Offuscare

of-fu-scà-re (io of-fù-sco)

Significato Oscurare, rendere meno luminoso e brillante; diminuire, rendere meno apprezzabile o importante; annebbiare la vista o un’altra facoltà

Etimologia voce dotta recuperata dal latino tardo offuscare, derivato di fuscare ‘annerire, abbronzare’, con prefisso intensivo ob-.

Quando ci troviamo davanti a una parola di una grazia evidente e penetrante, le domande si fanno interessanti. Perché un verbo come ‘offuscare’ ci sembra così elegante?

Le prime attestazioni in italiano, del Trecento, ce lo presentano riferito alla vista — e già subito in metafora, presentando come offuscata la vista della mente, la comprensione. Questo vuol dire che era una parola matura, un prestito consapevole, e invitava già impieghi avanzati: i significati più concreti del verbo, in certi casi, hanno dovuto aspettare il Cinquecento per venire alla luce.

Eppure non è un termine del latino classico. Emerge nel latino tardo, fra II e III secolo, già nella forma offuscare che conosciamo noi, costruito sul verbo fuscare, un verbo poetico col significato di ‘annerire’, ma anche ‘abbronzare’ (fuscus era spesso riferito al colore della pelle). Gli era aggiunto il prefisso ob-, un prefisso che nell’italiano comune ha smesso di essere produttivo (cioè di essere impiegato nella generazione di nuovi termini), ma che in latino aveva mille significati: in questo caso è un rafforzativo, un intensivo, e col suo suono scuro riesce subito a determinare il tenore fosco (!) della parola intera.

Nei secoli, questo verbo ha avuto un successo clamoroso: il suo originario richiamo a un annerimento è stato declinato con una fantasia sferrata: lo usa Santa Caterina da Siena parlando di ciò che offusca lo sguardo rivolto al vero, Galileo per raccontare le sue osservazioni celesti, ma in usi svariati passa dal disorientare all’obnubilare, dal contestare e allo screditare, perfino all’aggrottare le sopracciglia (come è intuitivo rappresentare questa espressione come un viso che si offusca!).

Oggi la tempesta di significati sembra essersi placata, e l’offuscare si è illimpidito porgendoci caratteri precisi e affilati. Il modo in cui l’offuscare diminuisce una brillantezza genera turbamento: un cielo che si offusca, i colori di un quadro che si offuscano, l’offuscarsi di un ricordo. Conserva un allineamento col denigrare (un ‘annerire’ fratello) nei casi in cui l’offuscare fa calare la bellezza, l’importanza: il megalomane sente che il successo altrui offusca il suo, il campione solitario offusca il resto della squadra, la presenza di una persona eccezionalmente attraente offusca le altre.

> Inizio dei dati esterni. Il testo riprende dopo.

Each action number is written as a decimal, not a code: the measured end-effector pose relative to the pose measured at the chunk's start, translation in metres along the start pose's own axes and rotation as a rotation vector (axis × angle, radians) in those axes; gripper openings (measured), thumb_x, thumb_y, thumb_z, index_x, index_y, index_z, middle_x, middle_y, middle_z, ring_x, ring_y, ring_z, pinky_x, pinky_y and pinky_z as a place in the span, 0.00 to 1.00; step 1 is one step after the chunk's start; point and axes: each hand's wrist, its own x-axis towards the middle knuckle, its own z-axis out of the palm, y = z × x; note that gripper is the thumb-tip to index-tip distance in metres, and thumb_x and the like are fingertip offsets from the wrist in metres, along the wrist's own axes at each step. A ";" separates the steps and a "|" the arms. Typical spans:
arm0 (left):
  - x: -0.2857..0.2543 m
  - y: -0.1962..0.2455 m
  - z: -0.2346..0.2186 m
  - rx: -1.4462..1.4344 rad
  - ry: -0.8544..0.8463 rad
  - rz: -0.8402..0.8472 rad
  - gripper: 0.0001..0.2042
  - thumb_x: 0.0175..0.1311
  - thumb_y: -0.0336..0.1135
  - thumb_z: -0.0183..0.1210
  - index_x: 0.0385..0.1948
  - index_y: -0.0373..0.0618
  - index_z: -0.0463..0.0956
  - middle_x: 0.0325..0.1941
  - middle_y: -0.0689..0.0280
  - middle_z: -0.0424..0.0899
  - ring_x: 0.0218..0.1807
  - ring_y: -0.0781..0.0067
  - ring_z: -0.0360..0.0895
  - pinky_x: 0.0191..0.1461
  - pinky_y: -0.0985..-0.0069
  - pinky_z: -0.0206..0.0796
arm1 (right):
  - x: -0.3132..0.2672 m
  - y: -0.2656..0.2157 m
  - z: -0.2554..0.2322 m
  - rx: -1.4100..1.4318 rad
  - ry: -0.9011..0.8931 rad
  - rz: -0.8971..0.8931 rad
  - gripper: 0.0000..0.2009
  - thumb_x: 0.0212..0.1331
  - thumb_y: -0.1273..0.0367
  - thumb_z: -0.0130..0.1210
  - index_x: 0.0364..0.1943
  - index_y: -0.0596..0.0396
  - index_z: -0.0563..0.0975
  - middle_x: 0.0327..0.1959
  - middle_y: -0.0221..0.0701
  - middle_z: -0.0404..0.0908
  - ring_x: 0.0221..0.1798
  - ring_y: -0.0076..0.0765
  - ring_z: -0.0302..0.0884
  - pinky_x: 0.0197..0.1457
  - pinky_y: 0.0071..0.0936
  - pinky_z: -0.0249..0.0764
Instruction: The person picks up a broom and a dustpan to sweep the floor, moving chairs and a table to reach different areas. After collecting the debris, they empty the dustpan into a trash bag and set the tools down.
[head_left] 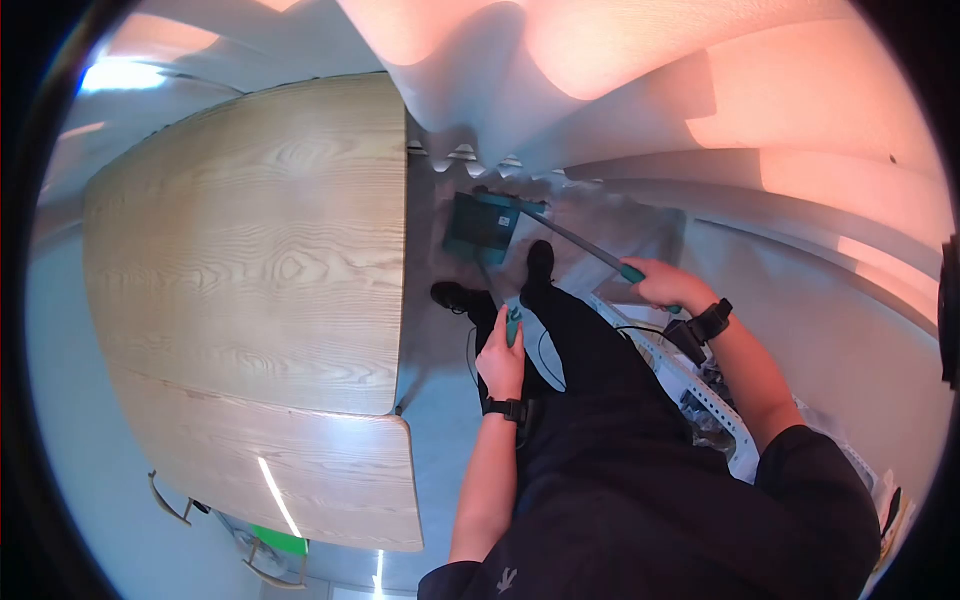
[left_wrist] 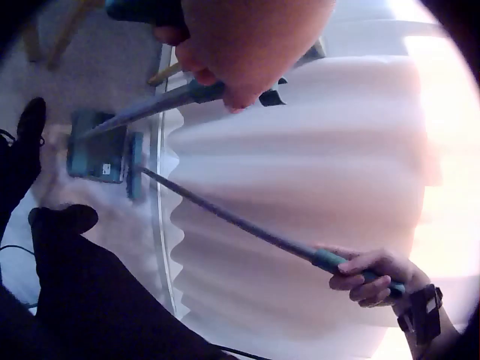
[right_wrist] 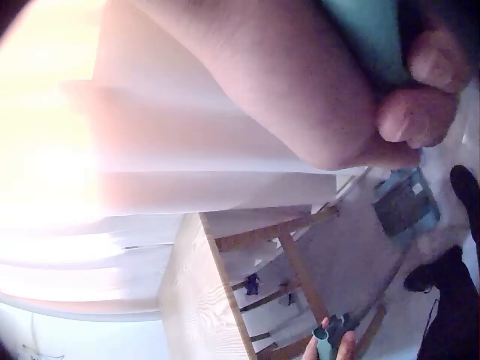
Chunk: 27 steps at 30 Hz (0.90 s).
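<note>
My left hand [head_left: 502, 362] grips the green top of a long-handled dustpan [head_left: 480, 230]. The dark green pan lies on the floor in front of my shoes, a small white label on it. My right hand [head_left: 667, 284] holds the green grip of a broom [left_wrist: 225, 215], whose grey stick slants down to the pan. In the left wrist view the narrow green broom head [left_wrist: 135, 166] sits right along the pan's edge, beside the curtain hem. Large in the right wrist view, the right hand [right_wrist: 300, 97] wraps the green grip.
A wooden table [head_left: 260, 250] stands to the left, its legs visible in the right wrist view. Long pale curtains [head_left: 560, 60] hang ahead and to the right. Close by my right leg is a white perforated metal frame [head_left: 735, 430] with bagged items. Thin black cables run near my legs.
</note>
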 end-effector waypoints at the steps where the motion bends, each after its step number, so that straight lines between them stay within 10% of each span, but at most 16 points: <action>1: -0.002 -0.003 0.004 -0.039 0.039 -0.032 0.19 0.61 0.39 0.61 0.55 0.57 0.75 0.33 0.58 0.84 0.32 0.53 0.81 0.33 0.62 0.72 | 0.003 0.000 0.002 0.036 0.030 -0.016 0.31 0.51 0.71 0.46 0.66 0.46 0.65 0.23 0.35 0.77 0.18 0.28 0.70 0.21 0.29 0.64; 12: -0.028 -0.020 -0.012 -0.227 0.162 -0.200 0.21 0.56 0.37 0.61 0.55 0.54 0.76 0.36 0.50 0.83 0.40 0.45 0.80 0.42 0.58 0.73 | 0.088 -0.005 0.067 0.191 -0.041 -0.296 0.36 0.47 0.76 0.45 0.68 0.54 0.59 0.20 0.36 0.76 0.19 0.34 0.74 0.22 0.33 0.67; 18: -0.124 0.005 -0.053 -0.389 0.479 -0.270 0.21 0.53 0.34 0.60 0.52 0.54 0.78 0.37 0.50 0.83 0.40 0.47 0.81 0.42 0.64 0.73 | 0.123 0.015 0.009 0.038 -0.197 -0.371 0.30 0.51 0.76 0.43 0.65 0.51 0.61 0.18 0.30 0.68 0.16 0.29 0.68 0.18 0.31 0.63; 23: -0.232 -0.003 -0.020 -0.387 0.484 -0.433 0.23 0.49 0.35 0.61 0.53 0.58 0.78 0.37 0.53 0.84 0.38 0.50 0.82 0.42 0.67 0.74 | 0.198 0.041 -0.002 0.042 -0.264 -0.344 0.33 0.51 0.78 0.45 0.67 0.55 0.54 0.20 0.33 0.71 0.18 0.31 0.70 0.20 0.32 0.70; 27: -0.289 -0.049 0.032 -0.395 0.842 -0.541 0.20 0.49 0.37 0.60 0.48 0.55 0.80 0.37 0.55 0.84 0.38 0.51 0.82 0.43 0.67 0.75 | 0.229 0.030 0.023 -0.286 -0.224 -0.344 0.28 0.54 0.77 0.44 0.63 0.55 0.58 0.23 0.34 0.72 0.21 0.34 0.71 0.23 0.36 0.71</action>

E continuiamo a parlare della vista offuscata dalla luce abbacinante, dalla malattia, dal calo di pressione, dalla nebbia. Ma continua a scorrere potente la vena in cui la vista che viene offuscata è metafora di giudizio, discernimento, raziocinio e simili facoltà mentali turbate e indebolite: così il sentimento offusca la valutazione, un pensiero offusca la nostra attenzione, la normalità scontata offusca le meraviglie che ci circondano.

Un ‘foscare’ intenso e dalle molte forme; cupo, ma non ruvido e grave come un ottenebrare. Ha una sua leggerezza. Curiosamente, la radice protoindoeuropea da cui scaturisce è la stessa del dusk inglese, del tramonto, del crepuscolo.